I added a demo on how CEDET works with Boost: http://tuhdo.github.io/static/c-ide/semantic-boost-demo.gif

Here you also have an outline tree the Emacs way, which is very efficient to use when a file contains lots of function/variable definitions: http://tuhdo.github.io/static/part3/helm-semantic-or-imenu.g...

If anyone follows this and happens to like GNU Global/ggtags (I did), there's a Pygments plugin released earlier this year that enables it to use any language that can be parsed by Pygments: https://github.com/yoshizow/global-pygments-plugin

For Arch Linux users, I made a PKGBUILD for it: https://aur.archlinux.org/packages/global-pygments-plugin-gi...

The Pygments plugin is really awesome; it should prove useful even for those who don't use Emacs. For example, gtags lets you use vim/Doxygen/bash/less/etc. to access the tags as well.

While it's good to see the work you put into this article, for the emacs novice it really is far too much of an information dump, in particular it's a little difficult to keep track of all the different things which do the same thing.

Perhaps if you change it in future, think about having a 'basic config' which one can follow?

It would also be nice to know how well these things cope with things like templates and C++11 rvalue references and lambda functions. My past experience is that tags-based tools are fine when your C++ code is basically just C code, but die horribly as soon as you start using C++11 or boost.
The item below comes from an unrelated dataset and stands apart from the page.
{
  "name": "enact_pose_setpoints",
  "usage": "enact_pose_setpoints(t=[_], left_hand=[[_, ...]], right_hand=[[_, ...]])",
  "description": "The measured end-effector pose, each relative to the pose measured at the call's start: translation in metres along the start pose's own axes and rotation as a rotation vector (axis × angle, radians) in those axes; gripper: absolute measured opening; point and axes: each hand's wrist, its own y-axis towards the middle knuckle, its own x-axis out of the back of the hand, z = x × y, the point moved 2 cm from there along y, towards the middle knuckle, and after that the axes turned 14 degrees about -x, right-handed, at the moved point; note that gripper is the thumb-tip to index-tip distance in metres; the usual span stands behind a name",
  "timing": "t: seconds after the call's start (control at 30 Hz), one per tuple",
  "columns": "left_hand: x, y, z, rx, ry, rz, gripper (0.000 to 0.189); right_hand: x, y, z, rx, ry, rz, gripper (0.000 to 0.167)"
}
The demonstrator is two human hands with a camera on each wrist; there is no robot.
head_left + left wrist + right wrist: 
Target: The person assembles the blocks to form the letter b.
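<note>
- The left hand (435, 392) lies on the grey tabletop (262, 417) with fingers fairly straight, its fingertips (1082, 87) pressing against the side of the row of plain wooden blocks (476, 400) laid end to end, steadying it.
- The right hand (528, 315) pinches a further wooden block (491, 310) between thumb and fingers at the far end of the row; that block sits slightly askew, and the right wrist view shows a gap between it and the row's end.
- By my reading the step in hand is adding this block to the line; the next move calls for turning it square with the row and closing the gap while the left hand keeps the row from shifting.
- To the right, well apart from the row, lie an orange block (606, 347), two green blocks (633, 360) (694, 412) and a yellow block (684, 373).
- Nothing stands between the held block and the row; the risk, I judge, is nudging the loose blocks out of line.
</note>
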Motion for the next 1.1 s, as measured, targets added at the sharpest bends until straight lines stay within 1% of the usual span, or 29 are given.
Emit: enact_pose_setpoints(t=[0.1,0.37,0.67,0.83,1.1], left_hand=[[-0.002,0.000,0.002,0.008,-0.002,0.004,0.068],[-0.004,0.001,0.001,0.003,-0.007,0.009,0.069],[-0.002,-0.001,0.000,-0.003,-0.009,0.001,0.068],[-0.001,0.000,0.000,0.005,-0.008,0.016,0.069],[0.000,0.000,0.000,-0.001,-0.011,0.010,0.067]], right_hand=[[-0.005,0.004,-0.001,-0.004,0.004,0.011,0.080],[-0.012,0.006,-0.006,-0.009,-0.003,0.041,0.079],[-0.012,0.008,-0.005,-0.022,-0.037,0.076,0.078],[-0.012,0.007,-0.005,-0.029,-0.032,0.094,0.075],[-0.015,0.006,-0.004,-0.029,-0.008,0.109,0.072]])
I think it's pretty basic. I created a demo repo for people to play with, so they don't have to configure themselves: https://github.com/tuhdo/emacs-c-ide-demo

For C++, CEDET works pretty nicely with templates and libraries like Boost. I haven't used much C++ aside playing with lambda, so I'm not sure. I've looked at rvalue reference, and it seems to return an assignable pointer to do other thing from a function. Currently, you can jump to the function but not the pointer that the function returns.

Currently, I only work with C. But being able to jump anywhere in the Linux kernel source tree and your system include source (such as "/usr/include", "/usr/local/include" is already very useful, don't you agree?

I've looked at rvalue reference, and it seems to return an assignable pointer to do other thing from a function

I'm not sure how you came to that conclusion, but it is not correct. R-values don't have much to do with pointers at all. Though they sometimes do solve problems you would be tempted to use pointers for. I admit I do find it hard to explain briefly what they are though. Maybe these are helpful, though it might be hard to grasp if you don't already properly understand C++: http://www.artima.com/cppsource/rvalue.html http://thbecker.net/articles/rvalue_references/section_01.ht.... This example basically gives an idea of why they are useful: http://thisthread.blogspot.be/2011/03/what-is-rvalue-referen...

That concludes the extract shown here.